Le premier à s’avancer à la barre, Cyril L., 41 ans, a connu l’accusé « petit ». A l’époque, il jouait avec le neveu de Willy Bardon, Romuald J. mais les deux hommes n’ont jamais été intimes, signale-t-il. Lorsque les gendarmes de la section de recherche d’Amiens lui ont fait écouter l’appel passé par la victime la nuit des faits, il a immédiatement reconnu la voix de Willy Bardon. « Sur la bande, je ne comprends pas ce qui est dit. Mais c’est son timbre de voix, sa manière de parler », souligne ce témoin, assurant que les gendarmes ne lui ont pas extirpé cette confession. Mais comme le fait remarquer l’avocate générale, Anne-Laure Sandretto, de l’ADN mitochondrial pouvant correspondre à celui de Cyril L. avait été retrouvé sur la scène de crime.
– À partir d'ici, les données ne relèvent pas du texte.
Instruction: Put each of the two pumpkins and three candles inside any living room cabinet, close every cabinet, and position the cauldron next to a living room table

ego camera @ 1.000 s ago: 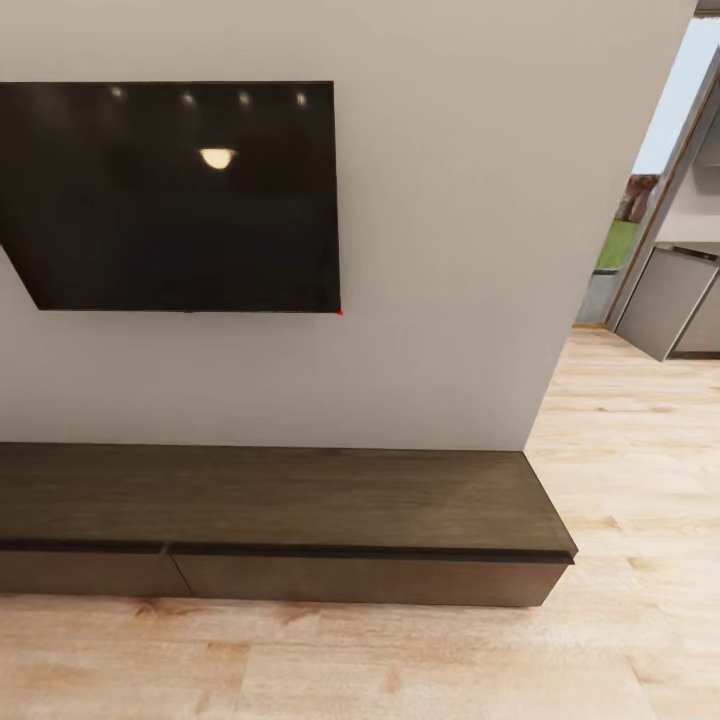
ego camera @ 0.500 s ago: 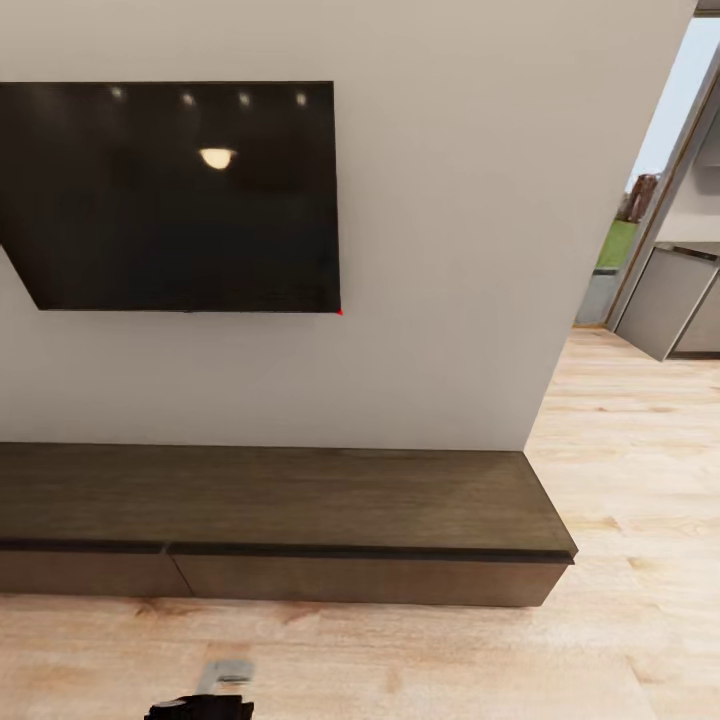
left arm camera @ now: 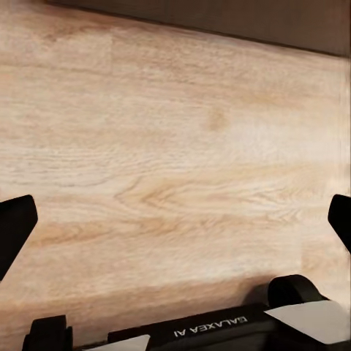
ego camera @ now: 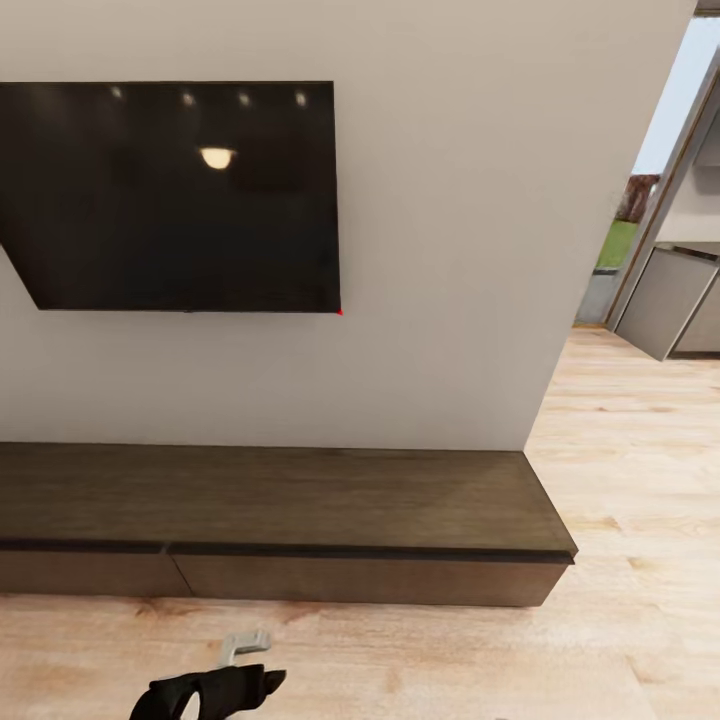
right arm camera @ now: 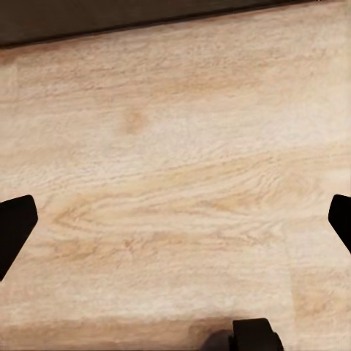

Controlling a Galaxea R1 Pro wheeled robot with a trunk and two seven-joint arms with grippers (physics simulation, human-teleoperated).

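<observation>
Nearest the robot, at the foot of the head view, the left tool (ego camera: 240, 665) hangs over the pale wood-plank floor (ego camera: 420, 660). Its wrist view shows its black fingertips (left arm camera: 14, 227) at the far edges, spread wide with nothing between them. The right tool (right arm camera: 175, 227) is spread just as wide over the same planks, also empty.

Beyond the floor stands the long, low dark brown wood-grain cabinet (ego camera: 300, 500), its flat handleless fronts (ego camera: 360, 580) flush and shut. Above it a large black wall-mounted screen (ego camera: 170, 195) hangs on the plain wall.

Opening a front looks like the step in hand. With no handle, I would aim a fingertip at the dark seam under the top and pull squarely outward, keeping the base steady.
</observation>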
Et, face aux enquêteurs, il reconnaît s’être senti « inquiet ».

Frédéric L., lui, est persuadé de l’innocence de l’accusé qu’il a rencontré en 2005 ou 2006, lors des rencontres organisées par le club de 4x4 de Jussy. La présidente, Martine Brancourt, observe d’ailleurs qu’il était très impliqué dans sa défense durant l’instruction. « Je suis allé le voir à la maison d’arrêt, se rappelle-t-il notamment. Car, pour moi, c’est quelqu’un de bien. » Willy Bardon n’est pas une personne violente, c'est même quelqu'un de très «serviable». Lui aussi a écouté l’enregistrement. Et il en est certain : ce n’est pas la voix de l’accusé que l’on entend. La présidente lui rappelle que, lors d’une conversation téléphonique enregistrée par les enquêteurs, Willy Bardon avait insulté la juge d’instruction et le père d’Elodie Kulik, précisant savoir qu’il était écouté. Et Frédéric L. rigolait bien.
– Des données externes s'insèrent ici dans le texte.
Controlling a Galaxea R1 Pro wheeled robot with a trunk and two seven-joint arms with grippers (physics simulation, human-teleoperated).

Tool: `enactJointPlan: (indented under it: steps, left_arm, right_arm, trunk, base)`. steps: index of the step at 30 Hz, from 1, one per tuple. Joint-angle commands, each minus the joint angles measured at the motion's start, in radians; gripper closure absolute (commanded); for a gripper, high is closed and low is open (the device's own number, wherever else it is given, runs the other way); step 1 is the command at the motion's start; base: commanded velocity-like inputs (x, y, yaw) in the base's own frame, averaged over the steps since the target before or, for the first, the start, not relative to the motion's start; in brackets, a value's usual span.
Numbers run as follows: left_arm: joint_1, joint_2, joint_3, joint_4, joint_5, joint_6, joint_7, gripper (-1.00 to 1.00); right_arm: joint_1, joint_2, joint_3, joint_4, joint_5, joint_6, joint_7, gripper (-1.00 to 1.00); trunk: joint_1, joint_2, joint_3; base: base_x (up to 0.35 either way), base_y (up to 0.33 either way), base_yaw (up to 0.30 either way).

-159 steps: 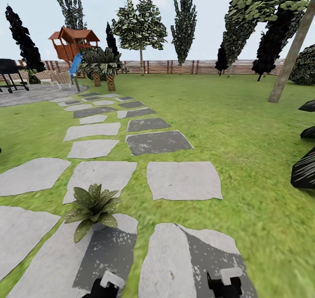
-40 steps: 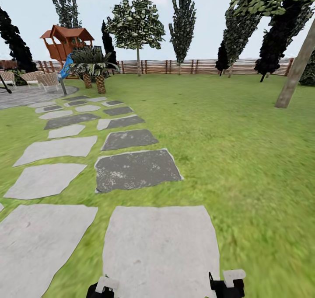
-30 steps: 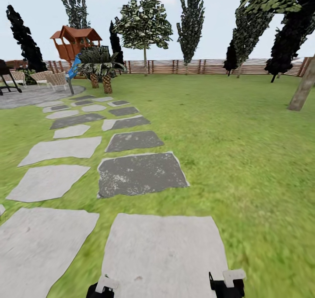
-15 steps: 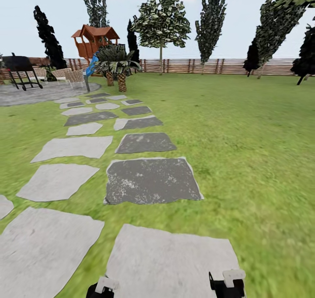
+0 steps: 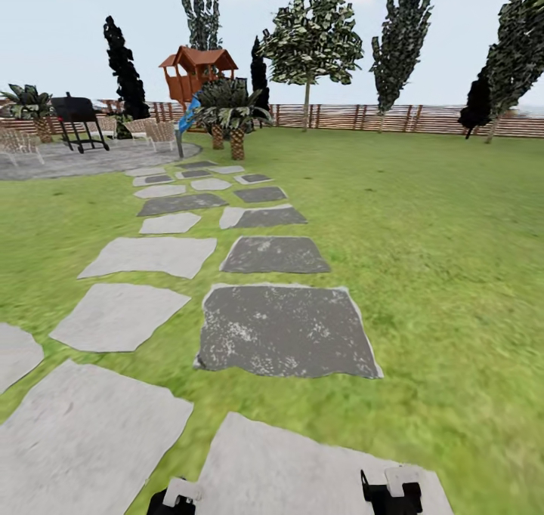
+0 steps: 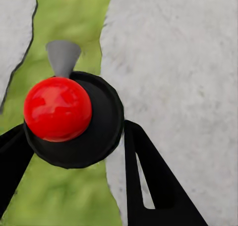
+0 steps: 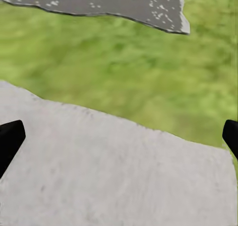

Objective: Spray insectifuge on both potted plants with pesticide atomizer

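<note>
Stretching to a slatted wooden fence [image 5: 423, 118], the garden's blurred green lawn [image 5: 438, 228] is crossed by flat, irregular stepping stones [image 5: 285, 329], some pale and smooth, some dark and speckled. A round paved patio [image 5: 68, 160] lies far left. The right gripper [image 7: 119, 136] is spread wide and empty; the left gripper [image 6: 74, 151] is clamped on a black, red-knobbed object [image 6: 58, 108].

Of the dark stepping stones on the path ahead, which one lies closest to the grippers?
The large dark stepping stone just past the pale slab under the grippers. The other dark ones, like the next one, sit farther up the path toward the patio.
</note>
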Motion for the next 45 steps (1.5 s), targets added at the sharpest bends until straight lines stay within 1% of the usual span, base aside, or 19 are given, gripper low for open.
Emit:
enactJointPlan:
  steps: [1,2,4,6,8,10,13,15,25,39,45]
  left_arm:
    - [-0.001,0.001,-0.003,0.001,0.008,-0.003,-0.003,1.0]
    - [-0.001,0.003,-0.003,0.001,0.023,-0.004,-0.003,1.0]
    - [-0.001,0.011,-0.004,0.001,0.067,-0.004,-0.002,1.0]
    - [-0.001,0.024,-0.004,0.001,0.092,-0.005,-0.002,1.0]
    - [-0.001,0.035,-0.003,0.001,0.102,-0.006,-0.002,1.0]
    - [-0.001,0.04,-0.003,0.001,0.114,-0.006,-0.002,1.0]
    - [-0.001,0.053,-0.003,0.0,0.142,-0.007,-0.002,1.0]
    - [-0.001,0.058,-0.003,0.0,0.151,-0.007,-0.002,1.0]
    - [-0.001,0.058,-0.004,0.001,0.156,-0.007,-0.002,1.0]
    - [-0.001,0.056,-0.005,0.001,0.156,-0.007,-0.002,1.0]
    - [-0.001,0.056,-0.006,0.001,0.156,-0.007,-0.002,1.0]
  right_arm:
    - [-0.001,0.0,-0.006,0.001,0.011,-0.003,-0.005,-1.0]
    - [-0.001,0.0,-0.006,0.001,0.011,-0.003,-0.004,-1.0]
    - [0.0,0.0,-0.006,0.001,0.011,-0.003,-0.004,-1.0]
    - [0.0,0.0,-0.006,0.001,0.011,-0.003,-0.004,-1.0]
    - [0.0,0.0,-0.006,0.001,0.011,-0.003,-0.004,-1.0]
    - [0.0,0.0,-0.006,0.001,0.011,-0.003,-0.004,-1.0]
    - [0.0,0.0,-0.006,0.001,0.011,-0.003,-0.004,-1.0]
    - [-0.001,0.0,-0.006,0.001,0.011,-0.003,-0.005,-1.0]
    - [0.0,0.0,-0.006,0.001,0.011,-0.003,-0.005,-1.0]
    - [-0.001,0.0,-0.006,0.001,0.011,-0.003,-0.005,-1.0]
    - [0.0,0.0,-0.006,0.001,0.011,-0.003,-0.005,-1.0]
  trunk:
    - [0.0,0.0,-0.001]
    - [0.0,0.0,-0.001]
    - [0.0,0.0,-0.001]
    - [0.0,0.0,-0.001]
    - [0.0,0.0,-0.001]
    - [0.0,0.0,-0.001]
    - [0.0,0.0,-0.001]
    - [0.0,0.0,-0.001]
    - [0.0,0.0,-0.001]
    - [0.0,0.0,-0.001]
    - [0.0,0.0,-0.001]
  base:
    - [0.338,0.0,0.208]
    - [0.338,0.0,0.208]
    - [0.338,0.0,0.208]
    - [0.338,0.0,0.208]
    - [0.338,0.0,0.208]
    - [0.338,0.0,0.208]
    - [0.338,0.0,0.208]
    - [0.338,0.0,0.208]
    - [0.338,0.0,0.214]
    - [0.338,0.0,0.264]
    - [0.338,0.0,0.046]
« Des intonations qui ressemblent »

Willy Bardon se lève et jure qu’il « regrette » ces propos. « Je suis idiot de dire des méchancetés comme ça, mais c’est le seul moyen de me faire entendre parce que personne ne me croit », clame l’accusé. Avant d’ajouter : « Personne ne peut comprendre ce que je ressens. » Son frère, René, si. Il est persuadé que ce n’est pas la voix de son frère que l’on entend sur la bande. Il y a bien « des intonations qui ressemblent », mais rien de plus. Et s’il était ému après l’avoir écouté la première fois, c’est parce qu’il était « peiné » pour Elodie Kulik. « Ça m’a pris au cœur. » Face à lui, les gendarmes « insistaient » pour qu’il dénonce Willy Bardon​. Un jour, il a été le voir en prison. Son frère lui a juré n’avoir rien fait. Cela lui suffit.
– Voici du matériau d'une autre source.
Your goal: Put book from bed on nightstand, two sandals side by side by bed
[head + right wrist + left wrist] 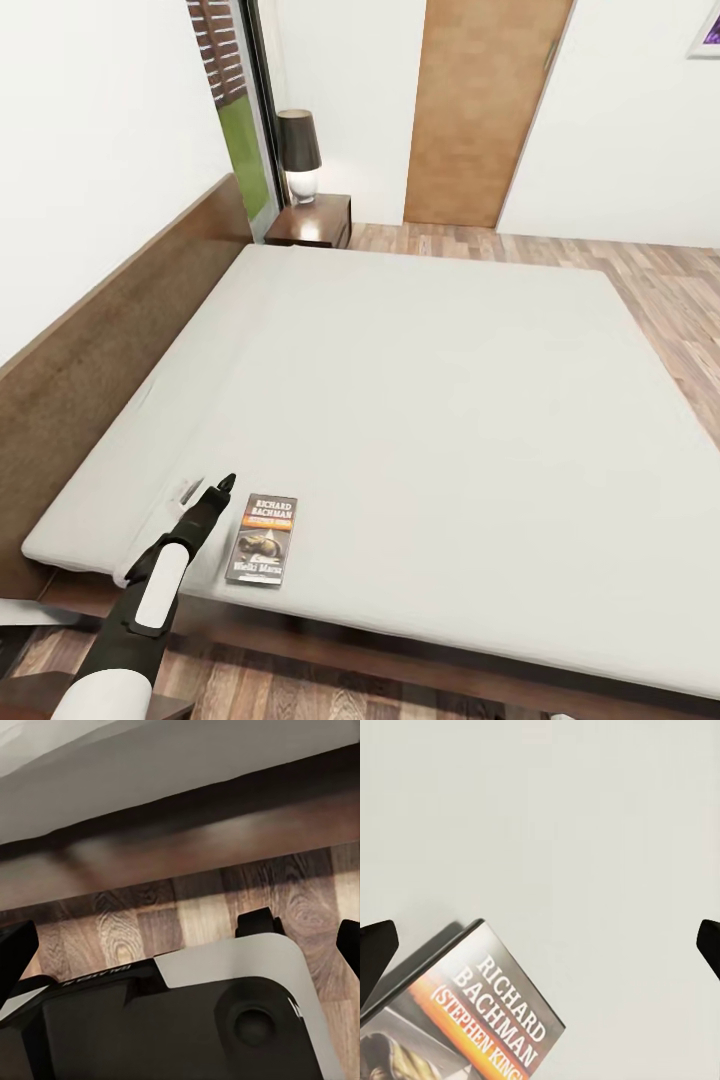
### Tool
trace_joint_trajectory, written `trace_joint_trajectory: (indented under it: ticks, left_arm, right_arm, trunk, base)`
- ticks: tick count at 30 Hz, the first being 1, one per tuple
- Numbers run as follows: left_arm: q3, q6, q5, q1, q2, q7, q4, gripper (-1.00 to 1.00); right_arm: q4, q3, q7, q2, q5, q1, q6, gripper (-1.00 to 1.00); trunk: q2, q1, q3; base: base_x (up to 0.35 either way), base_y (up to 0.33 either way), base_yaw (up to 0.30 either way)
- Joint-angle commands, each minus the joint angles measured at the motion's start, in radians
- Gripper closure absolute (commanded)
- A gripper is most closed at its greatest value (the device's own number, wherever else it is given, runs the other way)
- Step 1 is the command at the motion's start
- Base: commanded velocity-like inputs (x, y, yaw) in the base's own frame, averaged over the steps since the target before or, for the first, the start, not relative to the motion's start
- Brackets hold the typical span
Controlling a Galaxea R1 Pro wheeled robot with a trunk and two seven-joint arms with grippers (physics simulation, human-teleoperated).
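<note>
Book point(263, 540) lies flat, cover up, on the bed point(420, 400) near the mattress's near edge, toward the headboard point(110, 350) side. Cover reads RICHARD BACHMAN above an orange band. Not yet lifted.

Step in hand, as I judge it: the approach to grasp the book, first half of the task. Left hand point(205, 492) sits just beside the book on its headboard side, low over the mattress, fingers spread wide with nothing between them. In the left wrist view the book point(465, 1020) sits off-centre, close to one fingertip point(373, 956).

Next move likely calls for shifting the hand over the book, then catching an edge of a thin, flat thing.

Left arm reaches forward from below, forearm angled up toward the book.

Nightstand point(312, 220) with lamp point(299, 155) stands past the bed's far corner, well apart from the book.

Right hand point(180, 945) hangs low, fingers apart, empty, over the wood floor point(225, 907) by the bed frame.
</note>
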Motion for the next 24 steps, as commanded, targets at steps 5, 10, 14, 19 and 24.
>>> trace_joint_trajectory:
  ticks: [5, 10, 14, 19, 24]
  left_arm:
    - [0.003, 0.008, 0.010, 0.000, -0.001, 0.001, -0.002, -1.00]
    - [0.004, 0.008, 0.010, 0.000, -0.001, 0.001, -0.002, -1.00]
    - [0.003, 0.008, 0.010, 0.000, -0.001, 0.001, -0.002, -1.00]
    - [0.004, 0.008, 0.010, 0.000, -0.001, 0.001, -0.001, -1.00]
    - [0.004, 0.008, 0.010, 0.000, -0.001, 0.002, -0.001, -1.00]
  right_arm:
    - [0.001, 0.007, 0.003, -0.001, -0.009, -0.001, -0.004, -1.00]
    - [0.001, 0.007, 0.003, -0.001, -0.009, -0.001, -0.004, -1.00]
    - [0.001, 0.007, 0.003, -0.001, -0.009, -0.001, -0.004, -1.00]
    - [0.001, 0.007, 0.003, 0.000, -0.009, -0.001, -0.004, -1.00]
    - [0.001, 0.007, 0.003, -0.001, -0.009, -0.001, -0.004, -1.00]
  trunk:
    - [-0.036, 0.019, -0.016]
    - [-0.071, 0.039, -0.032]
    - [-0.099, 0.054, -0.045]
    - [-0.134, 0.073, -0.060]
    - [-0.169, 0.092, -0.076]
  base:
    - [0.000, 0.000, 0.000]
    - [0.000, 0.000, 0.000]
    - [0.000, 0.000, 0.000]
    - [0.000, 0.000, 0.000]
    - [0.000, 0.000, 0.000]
La première femme de Willy Bardon, Chrystelle P., n’a jamais voulu écouter cet enregistrement. Ni devant les gendarmes, ni devant la cour, malgré la demande de l’un des juges. La peur d’avoir « peur » en entendant les cris d'Elodie Kulik. Mais elle est sûre que les personnes qui ont reconnu la voix de l’accusé, parfois des proches comme Romuald J., étaient « sincères ». La cour entendra samedi matin Katy D., l’ex-compagne de Grégory Wiart, dont l’ADN a été retrouvé sur la scène de crime. Elle aussi a été formelle devant les gendarmes : il s’agit bien de la voix de l’accusé. Le verdict est attendu le 6 décembre. Willy Bardon encourt la perpétuité.